I'm new to cassandra and gremlin.i am using gremlin to enter and retrive the data from cassandra .i want to take a bakup and restore it on new node.i took a snapshot using nodetool.i am also using elasticsearch for indexing.please help me with some links or documents
-
Hi Syed, I hope this link helps you: https://stackoverflow.com/questions/67639544/how-do-i-replicate-a-cassandras-local-node-for-other-cassandras-remote-node – Luciana Oliveira Mar 07 '22 at 18:39
-
I have the steps, if you need it, let me know. – Luciana Oliveira Mar 07 '22 at 18:40
-
yeah i need the steps.it would be great help to me – syed adeeb Mar 08 '22 at 08:21
-
I shared with you the process I do.
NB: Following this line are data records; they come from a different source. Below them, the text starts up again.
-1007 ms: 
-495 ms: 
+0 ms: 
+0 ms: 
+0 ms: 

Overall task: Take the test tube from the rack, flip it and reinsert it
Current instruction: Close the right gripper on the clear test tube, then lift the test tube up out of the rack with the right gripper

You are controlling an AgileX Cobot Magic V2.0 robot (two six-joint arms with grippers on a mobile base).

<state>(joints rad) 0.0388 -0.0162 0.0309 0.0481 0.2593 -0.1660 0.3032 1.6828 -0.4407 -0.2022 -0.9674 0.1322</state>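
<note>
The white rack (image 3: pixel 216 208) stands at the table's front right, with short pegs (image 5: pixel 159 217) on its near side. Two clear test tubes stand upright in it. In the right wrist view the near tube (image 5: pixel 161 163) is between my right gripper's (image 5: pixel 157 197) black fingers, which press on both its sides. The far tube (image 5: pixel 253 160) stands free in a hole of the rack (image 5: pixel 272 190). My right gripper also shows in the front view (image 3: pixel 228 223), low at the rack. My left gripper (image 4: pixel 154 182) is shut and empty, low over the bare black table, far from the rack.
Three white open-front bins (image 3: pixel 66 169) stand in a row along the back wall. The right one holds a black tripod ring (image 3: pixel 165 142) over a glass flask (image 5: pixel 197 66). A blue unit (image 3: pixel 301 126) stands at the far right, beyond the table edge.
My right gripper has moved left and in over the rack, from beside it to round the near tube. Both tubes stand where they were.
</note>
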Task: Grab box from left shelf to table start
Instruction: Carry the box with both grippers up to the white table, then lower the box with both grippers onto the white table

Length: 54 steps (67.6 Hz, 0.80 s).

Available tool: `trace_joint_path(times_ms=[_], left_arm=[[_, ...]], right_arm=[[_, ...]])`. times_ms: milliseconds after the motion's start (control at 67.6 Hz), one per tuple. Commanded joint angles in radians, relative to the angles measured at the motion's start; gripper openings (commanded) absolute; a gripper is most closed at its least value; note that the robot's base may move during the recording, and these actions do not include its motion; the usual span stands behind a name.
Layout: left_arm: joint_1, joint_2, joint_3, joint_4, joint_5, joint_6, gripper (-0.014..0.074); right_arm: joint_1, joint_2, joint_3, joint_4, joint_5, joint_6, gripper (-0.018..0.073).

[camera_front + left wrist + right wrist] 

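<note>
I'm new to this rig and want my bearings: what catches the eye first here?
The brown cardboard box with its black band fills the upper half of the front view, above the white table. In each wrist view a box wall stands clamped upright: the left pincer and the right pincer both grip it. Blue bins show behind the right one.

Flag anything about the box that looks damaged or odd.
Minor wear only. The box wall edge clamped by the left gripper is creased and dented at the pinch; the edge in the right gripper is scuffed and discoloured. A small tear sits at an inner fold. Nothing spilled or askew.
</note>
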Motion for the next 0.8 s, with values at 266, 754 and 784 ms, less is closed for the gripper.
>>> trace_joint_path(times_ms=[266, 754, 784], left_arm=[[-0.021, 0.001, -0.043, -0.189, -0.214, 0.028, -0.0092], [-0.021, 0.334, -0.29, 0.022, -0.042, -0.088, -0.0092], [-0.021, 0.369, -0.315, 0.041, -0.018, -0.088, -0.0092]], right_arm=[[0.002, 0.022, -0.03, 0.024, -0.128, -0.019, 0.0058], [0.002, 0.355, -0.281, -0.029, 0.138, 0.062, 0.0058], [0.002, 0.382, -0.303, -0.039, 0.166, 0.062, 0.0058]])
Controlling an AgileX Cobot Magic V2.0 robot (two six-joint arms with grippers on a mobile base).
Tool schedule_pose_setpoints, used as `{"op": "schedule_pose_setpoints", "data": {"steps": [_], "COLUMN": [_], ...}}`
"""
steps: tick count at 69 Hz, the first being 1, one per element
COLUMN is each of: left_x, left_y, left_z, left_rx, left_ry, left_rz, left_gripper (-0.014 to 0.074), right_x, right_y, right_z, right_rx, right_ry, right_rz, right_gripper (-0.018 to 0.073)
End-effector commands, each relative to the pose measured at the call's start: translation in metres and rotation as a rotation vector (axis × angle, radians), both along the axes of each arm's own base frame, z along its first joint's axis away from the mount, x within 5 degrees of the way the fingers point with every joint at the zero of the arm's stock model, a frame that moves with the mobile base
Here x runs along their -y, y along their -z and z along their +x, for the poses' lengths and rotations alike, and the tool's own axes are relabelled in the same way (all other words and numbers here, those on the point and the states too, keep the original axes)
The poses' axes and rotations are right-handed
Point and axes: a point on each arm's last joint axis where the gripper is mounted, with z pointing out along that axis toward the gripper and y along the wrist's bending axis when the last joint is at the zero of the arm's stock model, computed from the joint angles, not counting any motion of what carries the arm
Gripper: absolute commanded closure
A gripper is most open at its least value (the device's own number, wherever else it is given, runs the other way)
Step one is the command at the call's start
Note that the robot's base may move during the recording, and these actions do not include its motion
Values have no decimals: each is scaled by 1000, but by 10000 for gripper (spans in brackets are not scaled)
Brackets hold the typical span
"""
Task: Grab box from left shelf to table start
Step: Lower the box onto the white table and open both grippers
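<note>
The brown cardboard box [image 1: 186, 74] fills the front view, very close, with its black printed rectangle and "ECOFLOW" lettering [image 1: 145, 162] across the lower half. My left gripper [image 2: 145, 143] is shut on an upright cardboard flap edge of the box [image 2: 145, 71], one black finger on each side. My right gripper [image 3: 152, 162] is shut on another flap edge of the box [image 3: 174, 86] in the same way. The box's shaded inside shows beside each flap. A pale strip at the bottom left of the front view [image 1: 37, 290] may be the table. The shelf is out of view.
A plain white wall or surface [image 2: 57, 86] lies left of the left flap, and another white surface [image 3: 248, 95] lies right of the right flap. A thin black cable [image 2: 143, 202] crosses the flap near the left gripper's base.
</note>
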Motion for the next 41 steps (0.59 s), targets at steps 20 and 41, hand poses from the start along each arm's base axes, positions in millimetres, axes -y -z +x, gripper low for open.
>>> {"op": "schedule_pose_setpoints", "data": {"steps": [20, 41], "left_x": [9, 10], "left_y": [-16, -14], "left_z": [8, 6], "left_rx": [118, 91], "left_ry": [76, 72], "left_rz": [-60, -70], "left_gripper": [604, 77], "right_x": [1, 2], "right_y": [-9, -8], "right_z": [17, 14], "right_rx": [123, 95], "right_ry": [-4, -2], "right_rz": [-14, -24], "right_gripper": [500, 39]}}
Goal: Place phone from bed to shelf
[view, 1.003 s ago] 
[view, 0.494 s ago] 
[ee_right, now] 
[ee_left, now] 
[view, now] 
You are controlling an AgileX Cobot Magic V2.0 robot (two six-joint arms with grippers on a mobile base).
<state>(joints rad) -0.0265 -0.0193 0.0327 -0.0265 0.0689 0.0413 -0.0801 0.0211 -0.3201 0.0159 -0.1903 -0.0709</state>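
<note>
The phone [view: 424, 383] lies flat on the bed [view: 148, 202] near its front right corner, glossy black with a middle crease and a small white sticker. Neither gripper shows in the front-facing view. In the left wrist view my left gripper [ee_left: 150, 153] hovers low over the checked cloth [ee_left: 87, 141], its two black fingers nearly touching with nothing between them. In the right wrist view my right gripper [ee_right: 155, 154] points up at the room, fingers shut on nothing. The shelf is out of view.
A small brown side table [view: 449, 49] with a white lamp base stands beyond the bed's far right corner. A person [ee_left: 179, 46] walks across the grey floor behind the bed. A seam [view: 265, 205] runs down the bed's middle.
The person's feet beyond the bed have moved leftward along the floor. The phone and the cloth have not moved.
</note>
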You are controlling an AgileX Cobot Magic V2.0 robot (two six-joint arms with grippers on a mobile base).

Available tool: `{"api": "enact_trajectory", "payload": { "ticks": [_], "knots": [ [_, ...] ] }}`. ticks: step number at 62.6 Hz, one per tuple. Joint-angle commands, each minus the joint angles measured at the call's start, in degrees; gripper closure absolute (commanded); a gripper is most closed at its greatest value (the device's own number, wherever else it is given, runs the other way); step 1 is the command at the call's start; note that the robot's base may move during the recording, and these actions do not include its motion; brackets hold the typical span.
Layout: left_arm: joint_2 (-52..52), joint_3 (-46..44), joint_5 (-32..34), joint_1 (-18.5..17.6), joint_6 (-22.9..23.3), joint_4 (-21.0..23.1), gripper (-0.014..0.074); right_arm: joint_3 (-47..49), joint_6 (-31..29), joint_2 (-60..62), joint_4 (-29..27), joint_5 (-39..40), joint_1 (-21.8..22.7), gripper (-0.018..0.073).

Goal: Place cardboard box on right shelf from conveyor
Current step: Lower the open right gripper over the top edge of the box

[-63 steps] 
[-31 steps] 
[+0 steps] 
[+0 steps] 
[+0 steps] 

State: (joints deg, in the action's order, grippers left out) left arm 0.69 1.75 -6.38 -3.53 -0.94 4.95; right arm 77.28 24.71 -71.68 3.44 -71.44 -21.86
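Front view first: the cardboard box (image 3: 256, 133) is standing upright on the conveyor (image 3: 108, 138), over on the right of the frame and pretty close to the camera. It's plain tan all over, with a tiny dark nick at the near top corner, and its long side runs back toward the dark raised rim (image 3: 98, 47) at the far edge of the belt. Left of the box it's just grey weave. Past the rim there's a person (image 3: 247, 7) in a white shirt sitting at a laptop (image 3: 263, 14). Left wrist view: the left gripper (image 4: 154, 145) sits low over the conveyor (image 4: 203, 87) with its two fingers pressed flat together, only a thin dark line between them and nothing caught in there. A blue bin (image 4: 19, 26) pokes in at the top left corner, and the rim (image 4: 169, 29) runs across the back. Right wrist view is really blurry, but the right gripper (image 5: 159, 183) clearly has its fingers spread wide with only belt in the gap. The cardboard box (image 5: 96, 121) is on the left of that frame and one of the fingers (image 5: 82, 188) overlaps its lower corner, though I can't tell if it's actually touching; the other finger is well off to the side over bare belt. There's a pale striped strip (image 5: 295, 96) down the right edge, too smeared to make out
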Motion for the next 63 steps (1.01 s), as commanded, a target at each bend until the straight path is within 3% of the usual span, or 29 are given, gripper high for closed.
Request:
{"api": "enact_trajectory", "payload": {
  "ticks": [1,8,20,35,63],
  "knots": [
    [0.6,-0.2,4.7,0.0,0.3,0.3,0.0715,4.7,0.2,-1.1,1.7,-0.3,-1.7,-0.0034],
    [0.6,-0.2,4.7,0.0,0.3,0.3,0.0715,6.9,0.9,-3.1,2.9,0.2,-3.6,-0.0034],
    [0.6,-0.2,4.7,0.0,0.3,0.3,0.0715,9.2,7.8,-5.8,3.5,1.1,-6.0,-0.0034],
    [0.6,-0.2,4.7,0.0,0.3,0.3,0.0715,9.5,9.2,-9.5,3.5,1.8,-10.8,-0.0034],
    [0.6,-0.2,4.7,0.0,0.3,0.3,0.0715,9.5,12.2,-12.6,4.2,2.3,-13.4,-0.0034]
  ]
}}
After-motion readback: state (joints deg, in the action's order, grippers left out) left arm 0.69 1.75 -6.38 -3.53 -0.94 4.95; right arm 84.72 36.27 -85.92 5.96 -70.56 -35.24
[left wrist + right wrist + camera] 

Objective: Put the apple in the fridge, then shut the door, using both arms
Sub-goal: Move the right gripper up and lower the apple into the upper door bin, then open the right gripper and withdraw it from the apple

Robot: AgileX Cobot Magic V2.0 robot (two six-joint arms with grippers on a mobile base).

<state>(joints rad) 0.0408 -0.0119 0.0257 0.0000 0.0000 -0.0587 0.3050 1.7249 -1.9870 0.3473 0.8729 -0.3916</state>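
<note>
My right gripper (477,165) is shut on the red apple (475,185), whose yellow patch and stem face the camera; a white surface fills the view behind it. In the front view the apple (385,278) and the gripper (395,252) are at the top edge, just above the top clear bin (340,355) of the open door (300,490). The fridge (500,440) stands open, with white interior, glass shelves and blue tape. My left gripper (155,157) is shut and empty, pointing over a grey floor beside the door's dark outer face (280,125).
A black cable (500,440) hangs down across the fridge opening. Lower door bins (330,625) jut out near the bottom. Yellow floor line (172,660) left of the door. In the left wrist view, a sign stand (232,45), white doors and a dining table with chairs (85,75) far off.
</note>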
I hope it helps you. – Luciana Oliveira Mar 08 '22 at 15:22
2 Answers
I used the secound approach of this post : How do I replicate a Cassandra's local node for other Cassandra's remote node?
If structure of the tables is the same, you could create two bash's scripts like below:
1. Export the data using these commands:
nodetool flush <your-keyspace-name>
nodetool cleanup <your-keyspace-name>
nodetool -h localhost -p 7199 snapshot <your-keyspace-name>
zip -r /tmp/bkp.zip /var/lib/cassandra/data/<your-keyspace-name>/
sshpass -p <password> scp -v /tmp/bkp.zip root@<ip>:/tmp
2. Import the data:
unzip /tmp/bkp.zip
nodetool cleanup <your-keyspace-name>
cd /var/lib/cassandra/data/<your-keyspace-name>/ && find /var/lib/cassandra/data/<your-keyspace-name>/ -maxdepth 5 -type d -exec sstableloader -v --nodes 127.0.0.1 {} \;
If you note some slow process, please check this another post: Cassandra's sstableloader too slow in import data
Important: You should adapt this informaction to your reallity.

- 822
- 4
- 14
- 35
i followed the below steps and the restoration worked
for backup
go to the path cd /var/lib/cassandra/data
then take the snapshot using the command below
nodetool snapshot janusgraph -cf edgestore -t edgestore_mar6
nodetool snapshot janusgraph -cf graphindex -t graphindex_mar6
i took the backup of all the folders present in the directory janusgraph under /var/lib/cassandra/data
now move to the folder cd /var/lib/cassandra/data/janusgraph and type give the command ls -lrth.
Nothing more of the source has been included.